It is messing with the rank of people entering.
 
The VUAC, ARRL and QST were quite clear in saying that “the unlimited class was 
for designed for people who grid circle or do other non traditional roving 
techniques.”  This would include tactics like working your own “team mates” for 
98% of your QSO points and Multipliers.
 
However Wayne loaned his lunch boxes with a few other stations who all worked 
each other for last years January Contest.  The teams worked themselves as all 
three rover classes and won the top places in each roving category nationally. 
This afftected everyone below them.
 
The ARRL, VUAC, and QST said “the new limited rover was set up for new people 
with ICOM 706 type radios to expose them to VHF.”  The clear intent was it to 
be on common radios, however they wanted to leave some leverage for a new guy 
to pick a 4th band on their own since all but the TS 2000 had three bands.  The 
result was Wayne’s Lunch Box caravan putting the limited rovers on 4 microwave 
bands for greater points. Thus defeating the intention of the new class.  
 
            To keep with the original intent, this now forces the ARRL  change 
to using the bottom four bands, instead of letting a new person pick what 
transverter to buy as his fourth band.  Wayne’s action resulted in an 
unfortunate limitation on a new participant. Some places do better on 1.2 than 
222. 1.2 ssb gear is easier to get and is more “value added, because you can do 
sats or tv with it.”  So a newbie might pick that instead of a 222 transverter.
 
            The result has messed with the ranking. But  evidence is hard to 
obtain  when the ARRL will not post the logs and the leader of Lunch Box roving 
sits on a board that considers a rule to add that to the contest requirements. 
However QST has stated that this behavior has caused teams to win with 98 
percent in team QSOs.  This has affected every  rover’s ranking.
 
            I know my national and regional ranking has suffered in the past 
based on some of the people ahead of me had team mates giving them extra 
multipliers.  IE in some contests I activate the most grids and get the most 
unique number of other stations  but I do not place as high because others work 
the same team mate again and again for a moderate percentage of  multiplies and 
QSO points.  And in the Lunch Box caravan’s case, they work each other 
exclusively for  over 95% of their QSOs during some of the contests.
 
            I enter the contests competively while doing good for the hams up 
here in the northwest. However I have backed off roving in every contests 
because the lack of effectively addressing this issue in the rules devalued my 
participation. My rover to rover percentage has rarely gone above 15 percent of 
my qsos.
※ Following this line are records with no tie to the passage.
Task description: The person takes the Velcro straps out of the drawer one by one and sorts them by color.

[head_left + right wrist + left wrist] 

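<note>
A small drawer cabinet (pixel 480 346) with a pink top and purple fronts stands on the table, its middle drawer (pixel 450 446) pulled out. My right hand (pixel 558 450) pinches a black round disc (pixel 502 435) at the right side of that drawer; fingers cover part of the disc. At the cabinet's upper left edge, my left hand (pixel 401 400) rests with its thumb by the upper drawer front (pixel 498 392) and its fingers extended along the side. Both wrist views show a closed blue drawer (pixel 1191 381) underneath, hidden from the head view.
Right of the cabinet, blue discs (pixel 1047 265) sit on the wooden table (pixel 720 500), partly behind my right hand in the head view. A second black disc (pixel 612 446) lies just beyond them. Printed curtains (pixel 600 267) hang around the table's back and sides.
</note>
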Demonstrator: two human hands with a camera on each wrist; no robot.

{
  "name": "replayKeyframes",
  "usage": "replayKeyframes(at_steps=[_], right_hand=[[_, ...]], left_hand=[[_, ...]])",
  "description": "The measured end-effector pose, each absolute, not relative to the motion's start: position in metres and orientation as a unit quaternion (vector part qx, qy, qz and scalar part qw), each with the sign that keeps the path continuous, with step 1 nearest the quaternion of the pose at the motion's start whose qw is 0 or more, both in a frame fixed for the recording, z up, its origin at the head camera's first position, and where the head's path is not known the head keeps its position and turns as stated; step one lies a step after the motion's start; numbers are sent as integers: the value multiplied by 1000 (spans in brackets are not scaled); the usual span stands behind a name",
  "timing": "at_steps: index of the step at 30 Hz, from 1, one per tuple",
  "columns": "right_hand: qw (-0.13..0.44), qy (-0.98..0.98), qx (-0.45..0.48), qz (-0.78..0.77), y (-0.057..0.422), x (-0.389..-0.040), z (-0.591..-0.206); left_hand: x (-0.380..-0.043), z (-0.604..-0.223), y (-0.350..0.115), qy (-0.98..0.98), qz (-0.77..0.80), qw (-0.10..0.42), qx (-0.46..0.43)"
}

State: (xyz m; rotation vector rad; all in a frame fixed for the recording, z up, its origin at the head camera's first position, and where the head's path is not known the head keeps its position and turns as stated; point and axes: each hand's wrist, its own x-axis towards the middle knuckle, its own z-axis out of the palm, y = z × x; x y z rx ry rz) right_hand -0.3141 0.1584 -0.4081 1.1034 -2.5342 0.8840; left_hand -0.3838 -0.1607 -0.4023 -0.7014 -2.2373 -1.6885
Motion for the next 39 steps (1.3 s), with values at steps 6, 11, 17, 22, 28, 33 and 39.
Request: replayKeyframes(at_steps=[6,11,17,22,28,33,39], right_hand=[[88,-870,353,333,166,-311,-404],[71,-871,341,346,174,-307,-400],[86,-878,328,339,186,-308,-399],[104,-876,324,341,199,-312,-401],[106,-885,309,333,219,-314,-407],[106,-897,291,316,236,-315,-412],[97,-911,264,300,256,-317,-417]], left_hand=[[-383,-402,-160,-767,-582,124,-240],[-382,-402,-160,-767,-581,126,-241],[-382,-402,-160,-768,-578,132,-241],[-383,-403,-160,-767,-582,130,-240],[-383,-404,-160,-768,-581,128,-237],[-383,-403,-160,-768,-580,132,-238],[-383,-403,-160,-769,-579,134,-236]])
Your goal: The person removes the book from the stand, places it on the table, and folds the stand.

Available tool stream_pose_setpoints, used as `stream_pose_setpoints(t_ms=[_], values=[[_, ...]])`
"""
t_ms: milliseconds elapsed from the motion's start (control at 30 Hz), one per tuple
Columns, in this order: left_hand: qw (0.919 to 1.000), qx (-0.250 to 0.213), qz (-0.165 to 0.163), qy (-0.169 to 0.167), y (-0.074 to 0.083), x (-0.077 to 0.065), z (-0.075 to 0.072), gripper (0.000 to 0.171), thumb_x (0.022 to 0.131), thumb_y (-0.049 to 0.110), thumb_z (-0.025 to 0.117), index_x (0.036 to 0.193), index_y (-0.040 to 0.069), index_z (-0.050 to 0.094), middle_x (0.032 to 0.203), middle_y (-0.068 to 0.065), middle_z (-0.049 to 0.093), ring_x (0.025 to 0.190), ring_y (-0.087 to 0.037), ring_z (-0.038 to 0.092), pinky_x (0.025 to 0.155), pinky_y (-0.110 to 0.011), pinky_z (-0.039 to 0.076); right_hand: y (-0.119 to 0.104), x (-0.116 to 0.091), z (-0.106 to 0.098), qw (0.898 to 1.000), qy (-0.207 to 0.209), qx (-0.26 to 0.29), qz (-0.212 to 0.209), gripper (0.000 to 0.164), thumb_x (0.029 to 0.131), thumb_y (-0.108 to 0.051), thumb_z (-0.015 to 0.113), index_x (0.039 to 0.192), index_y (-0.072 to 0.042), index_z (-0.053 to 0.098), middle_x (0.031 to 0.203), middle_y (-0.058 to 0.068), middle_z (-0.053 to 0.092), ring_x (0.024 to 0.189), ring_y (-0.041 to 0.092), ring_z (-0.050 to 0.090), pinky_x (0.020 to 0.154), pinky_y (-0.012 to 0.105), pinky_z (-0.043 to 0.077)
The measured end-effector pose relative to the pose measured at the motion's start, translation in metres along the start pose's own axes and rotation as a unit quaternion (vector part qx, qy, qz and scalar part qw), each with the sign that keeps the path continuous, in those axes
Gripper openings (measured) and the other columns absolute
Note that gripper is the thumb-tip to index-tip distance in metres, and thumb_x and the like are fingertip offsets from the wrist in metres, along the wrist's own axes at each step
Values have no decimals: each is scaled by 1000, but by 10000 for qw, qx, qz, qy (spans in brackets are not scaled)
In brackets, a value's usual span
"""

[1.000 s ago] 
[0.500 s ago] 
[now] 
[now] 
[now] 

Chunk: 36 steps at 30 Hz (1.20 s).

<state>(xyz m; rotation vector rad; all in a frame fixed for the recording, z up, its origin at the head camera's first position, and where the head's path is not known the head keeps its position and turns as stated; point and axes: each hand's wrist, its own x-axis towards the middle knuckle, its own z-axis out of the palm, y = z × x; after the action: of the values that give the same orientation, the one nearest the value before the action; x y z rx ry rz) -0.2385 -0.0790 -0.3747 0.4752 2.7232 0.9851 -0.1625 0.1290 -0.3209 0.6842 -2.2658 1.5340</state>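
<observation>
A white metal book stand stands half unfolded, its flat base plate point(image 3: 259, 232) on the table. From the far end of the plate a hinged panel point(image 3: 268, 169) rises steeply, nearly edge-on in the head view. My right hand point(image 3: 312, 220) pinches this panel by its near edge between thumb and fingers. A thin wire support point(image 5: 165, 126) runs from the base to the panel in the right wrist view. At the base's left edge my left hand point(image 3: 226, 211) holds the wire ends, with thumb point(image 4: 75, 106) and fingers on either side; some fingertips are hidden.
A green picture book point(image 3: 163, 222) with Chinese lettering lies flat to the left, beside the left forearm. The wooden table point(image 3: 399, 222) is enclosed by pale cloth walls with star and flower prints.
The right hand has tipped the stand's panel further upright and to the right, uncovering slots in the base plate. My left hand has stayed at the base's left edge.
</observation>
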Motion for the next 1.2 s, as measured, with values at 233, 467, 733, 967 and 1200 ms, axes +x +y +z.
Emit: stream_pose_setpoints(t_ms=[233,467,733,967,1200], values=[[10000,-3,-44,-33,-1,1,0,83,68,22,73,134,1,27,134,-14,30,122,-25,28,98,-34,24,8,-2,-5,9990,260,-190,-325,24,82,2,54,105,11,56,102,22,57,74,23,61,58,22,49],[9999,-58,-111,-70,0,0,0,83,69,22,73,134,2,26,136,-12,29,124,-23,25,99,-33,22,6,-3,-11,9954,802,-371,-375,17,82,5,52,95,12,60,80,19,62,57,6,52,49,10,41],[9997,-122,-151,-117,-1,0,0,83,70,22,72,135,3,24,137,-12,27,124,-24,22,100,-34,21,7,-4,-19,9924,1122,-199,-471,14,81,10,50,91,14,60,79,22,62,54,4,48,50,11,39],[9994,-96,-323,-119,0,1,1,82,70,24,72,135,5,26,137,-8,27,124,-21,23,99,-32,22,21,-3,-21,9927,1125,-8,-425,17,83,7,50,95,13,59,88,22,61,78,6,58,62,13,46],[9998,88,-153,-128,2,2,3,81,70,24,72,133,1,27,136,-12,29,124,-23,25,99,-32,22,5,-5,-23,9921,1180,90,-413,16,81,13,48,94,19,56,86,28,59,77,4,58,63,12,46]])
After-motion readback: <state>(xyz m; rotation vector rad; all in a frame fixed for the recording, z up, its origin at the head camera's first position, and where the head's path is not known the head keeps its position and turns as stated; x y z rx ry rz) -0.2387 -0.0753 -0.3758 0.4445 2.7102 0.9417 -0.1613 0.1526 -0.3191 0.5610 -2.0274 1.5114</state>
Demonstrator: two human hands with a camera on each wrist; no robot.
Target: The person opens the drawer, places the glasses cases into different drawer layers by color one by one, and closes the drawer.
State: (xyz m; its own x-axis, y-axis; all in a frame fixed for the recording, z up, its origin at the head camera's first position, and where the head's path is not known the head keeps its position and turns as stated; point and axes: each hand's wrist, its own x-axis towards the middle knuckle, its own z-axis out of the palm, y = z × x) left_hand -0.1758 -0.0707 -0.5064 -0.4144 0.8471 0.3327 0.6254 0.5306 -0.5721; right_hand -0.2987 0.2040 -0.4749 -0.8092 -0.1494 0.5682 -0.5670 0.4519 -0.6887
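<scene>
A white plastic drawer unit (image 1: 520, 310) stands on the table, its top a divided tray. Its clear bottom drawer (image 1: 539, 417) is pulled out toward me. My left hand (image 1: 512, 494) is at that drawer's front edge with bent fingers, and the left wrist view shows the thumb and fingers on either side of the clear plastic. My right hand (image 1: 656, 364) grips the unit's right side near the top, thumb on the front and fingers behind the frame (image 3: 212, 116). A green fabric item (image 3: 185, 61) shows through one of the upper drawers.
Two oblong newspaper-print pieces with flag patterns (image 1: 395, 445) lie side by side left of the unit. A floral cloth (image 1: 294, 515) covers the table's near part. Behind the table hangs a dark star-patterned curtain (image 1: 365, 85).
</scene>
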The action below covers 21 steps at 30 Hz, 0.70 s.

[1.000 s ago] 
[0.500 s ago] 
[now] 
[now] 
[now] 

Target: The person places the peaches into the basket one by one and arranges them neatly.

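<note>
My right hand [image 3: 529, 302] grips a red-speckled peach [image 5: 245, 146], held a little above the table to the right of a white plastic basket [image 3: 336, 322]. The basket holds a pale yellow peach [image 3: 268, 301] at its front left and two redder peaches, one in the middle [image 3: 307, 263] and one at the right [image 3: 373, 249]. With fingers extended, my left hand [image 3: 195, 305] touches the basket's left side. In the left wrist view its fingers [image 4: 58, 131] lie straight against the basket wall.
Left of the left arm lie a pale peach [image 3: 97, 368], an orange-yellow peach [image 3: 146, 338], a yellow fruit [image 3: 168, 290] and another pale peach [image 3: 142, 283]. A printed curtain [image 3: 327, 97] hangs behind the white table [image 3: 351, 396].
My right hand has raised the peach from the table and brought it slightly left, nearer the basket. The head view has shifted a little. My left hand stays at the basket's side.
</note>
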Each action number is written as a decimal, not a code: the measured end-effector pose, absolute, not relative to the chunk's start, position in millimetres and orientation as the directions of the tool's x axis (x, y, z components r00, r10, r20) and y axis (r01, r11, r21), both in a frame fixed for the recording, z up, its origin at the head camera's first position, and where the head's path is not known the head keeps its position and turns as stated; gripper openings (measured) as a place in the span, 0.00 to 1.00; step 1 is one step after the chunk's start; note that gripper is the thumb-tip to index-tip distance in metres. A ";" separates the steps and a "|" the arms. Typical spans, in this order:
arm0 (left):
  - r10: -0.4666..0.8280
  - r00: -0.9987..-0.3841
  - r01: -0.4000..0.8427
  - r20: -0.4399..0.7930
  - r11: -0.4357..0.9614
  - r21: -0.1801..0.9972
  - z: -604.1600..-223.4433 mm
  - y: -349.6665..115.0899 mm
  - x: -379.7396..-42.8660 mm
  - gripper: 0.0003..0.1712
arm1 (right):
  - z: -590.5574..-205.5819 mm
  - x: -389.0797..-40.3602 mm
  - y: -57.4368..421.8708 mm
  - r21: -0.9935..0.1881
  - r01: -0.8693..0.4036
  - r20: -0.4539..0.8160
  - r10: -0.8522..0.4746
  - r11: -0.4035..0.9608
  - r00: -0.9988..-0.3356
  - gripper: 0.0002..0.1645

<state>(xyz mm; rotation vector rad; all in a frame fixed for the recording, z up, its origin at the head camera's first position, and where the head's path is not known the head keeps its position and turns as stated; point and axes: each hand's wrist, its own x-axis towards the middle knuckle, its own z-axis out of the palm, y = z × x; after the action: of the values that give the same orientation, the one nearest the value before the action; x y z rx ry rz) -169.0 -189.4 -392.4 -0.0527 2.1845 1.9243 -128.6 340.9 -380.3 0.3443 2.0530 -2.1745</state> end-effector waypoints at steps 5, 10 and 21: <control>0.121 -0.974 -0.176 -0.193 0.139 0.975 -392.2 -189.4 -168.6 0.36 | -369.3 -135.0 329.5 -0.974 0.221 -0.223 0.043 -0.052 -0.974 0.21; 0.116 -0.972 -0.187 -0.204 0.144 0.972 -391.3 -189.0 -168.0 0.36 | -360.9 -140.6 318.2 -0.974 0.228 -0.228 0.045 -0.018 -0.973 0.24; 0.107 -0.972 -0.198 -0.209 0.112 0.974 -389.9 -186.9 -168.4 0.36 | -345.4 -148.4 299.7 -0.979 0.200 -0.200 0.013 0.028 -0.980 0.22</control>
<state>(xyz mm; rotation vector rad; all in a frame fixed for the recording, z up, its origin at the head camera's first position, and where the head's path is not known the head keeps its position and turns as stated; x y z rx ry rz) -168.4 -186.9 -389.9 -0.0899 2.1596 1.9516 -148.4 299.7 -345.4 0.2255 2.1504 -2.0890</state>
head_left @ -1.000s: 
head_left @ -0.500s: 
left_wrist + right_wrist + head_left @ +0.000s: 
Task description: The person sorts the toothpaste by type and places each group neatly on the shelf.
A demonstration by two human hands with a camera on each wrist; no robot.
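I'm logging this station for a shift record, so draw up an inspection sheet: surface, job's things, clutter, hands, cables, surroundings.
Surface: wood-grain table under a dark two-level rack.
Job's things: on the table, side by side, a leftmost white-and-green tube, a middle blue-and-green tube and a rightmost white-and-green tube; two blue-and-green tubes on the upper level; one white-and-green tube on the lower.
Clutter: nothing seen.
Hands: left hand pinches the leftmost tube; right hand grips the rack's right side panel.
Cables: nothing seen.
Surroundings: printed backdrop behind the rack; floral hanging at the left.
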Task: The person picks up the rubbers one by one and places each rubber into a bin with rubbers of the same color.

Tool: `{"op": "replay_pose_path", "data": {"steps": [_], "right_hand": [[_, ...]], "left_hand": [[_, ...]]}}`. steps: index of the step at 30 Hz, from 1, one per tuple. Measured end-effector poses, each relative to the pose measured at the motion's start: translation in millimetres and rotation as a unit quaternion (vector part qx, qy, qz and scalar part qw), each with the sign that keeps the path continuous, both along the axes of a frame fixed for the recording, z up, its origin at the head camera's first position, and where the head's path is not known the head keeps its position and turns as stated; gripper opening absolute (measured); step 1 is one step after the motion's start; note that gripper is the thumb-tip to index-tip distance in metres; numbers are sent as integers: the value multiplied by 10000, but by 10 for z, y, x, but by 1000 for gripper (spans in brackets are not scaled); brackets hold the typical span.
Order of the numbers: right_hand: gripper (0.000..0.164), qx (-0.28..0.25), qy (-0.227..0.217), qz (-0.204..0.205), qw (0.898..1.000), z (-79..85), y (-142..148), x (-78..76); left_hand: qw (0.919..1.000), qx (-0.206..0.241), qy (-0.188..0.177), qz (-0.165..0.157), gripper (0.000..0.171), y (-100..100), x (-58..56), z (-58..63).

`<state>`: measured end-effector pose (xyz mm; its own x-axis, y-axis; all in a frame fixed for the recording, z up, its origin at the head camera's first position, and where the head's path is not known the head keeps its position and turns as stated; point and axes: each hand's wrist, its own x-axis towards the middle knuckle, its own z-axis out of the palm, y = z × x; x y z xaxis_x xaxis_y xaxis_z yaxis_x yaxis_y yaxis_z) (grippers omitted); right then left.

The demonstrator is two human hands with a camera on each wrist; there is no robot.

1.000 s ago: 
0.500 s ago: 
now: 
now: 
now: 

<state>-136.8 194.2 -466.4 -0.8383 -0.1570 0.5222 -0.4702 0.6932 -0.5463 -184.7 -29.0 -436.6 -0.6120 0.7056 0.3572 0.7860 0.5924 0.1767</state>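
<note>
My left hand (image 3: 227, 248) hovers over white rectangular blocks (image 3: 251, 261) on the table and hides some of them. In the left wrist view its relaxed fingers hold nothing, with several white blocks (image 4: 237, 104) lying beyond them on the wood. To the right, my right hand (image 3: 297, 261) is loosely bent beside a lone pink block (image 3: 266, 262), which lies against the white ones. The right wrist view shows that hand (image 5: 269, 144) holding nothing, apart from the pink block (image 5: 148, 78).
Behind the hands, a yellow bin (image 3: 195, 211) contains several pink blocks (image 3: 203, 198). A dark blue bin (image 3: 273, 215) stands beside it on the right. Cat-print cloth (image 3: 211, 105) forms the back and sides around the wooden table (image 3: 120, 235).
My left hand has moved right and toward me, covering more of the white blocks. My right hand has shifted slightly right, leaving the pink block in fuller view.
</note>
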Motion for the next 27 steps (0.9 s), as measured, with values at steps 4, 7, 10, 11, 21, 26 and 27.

Though I was just as valued by my local piers.  The situation has 
discouraged others.  A clean break between the two operating styles were in 
order and that was the clear and stated intent of the rule change. I was 
excited last year to get back in, but when Wayne’s group boasted on how they 
used the rules against the intent of the contest I backed off again. 
 
            There may be some value in the way they operate. However, when I 
personally compare it to the excitement I get working someone across a field vs 
someone across a State on a microwave band I see a vast difference of 
excitement.  Perhaps they get their excitement from a vast number of line of 
sight contacts and the socialization of the 7 different type rovers working 
together.  The bottom line is the 2 methods are as different as QRP and high 
power or single op and multi op. 
 
N5AC wrote:
“To point to an unknown third party and state that they might not approve if 
they knew seems disingenuous ...   Calls for Wayne and company to publish logs 
has come and gone and Wayne did publish his logs a few years back.”
 
The example below is semi-hypothetical but can happen based on the old rover 
rules.
 
            All numbers in this are relevant. Per say if a guy had 7 people 
traveling with him in a grid circling team that would be 7 x 16 x 10 or 1120 
qsos.   Now repeat this twice as they have often done in the past.  Now we are 
at 3360 qsos in one station’s log working his team mates.  In this process 10 x 
12 multipliers were given out plus the 12 mults for activating 12 grids.  So 
that’s 3360 QSO’s x 132 multipliers for a score of 1.7 million before making a 
contact with no greater distance  than the eye can see or some can throw a 
frisbee.  This part is solid numbers of an effective team.
 
 Now lets say he works “ a lot” of other people, IE 2% (as in the past)  that’s 
another 66 QSOs and lets assume they are on the lower bands worth 2 points on 
average and lets guess there is 30 more multipliers.  That would make the QSO 
points in the neighborhood of 13500 against 196 multipliers for a grand total 
of  2.6 million. That 2 percent random QSO value becomes extremely inflated.
 
Another rover without a team  who had 30 multipliers at 4 points a qso average 
and 66 qsos would get 30X4X 66  or about 8000 points.  
 
The difference between the two, one guy did it randomly on his own gear and 
only got 8000 points.  
 
The other guy built and paid for 8 stations, loaned out 7 of them with the 
intent to work the owner and each other to boost up his score and perhaps a 
club score from the non unlimited rovers.  The same amount of random (sportsman 
like in my book) QSO’s is the same between both situations. 
 
Again  the numbers are hypothetical, the practice is well documented by the 
participants themselves and articles in past QSTs stating a 98 percent team QSO 
rate.
 
N5AC
“when was the last time you gotsomeone involved in roving or microwave 
contesting that became confidentenough to take a 10-band station in a car a few 
days after getting a licenseand make a bunch of contacts?”
 
I have had 3 roving partners. My dad who has been a ham for 30 years but never 
did vhf plus SSB work.  A Wife and my 8 year old son who operated and logged 
some in the rover. (I was disappointed that the ARRL didn’t put and as I 
entered it for the results in last Sept.) So I taught a 8 year old how to run a 
6 band station in about an hour. Its not hard. 
Hit the band switch….,
 turn that amp on,
No switch it to FM ok now USB.
No don’t touch the VFO!
Leave the RIT alone!
 write the what I tell you down while I drive or enter them into the computer.  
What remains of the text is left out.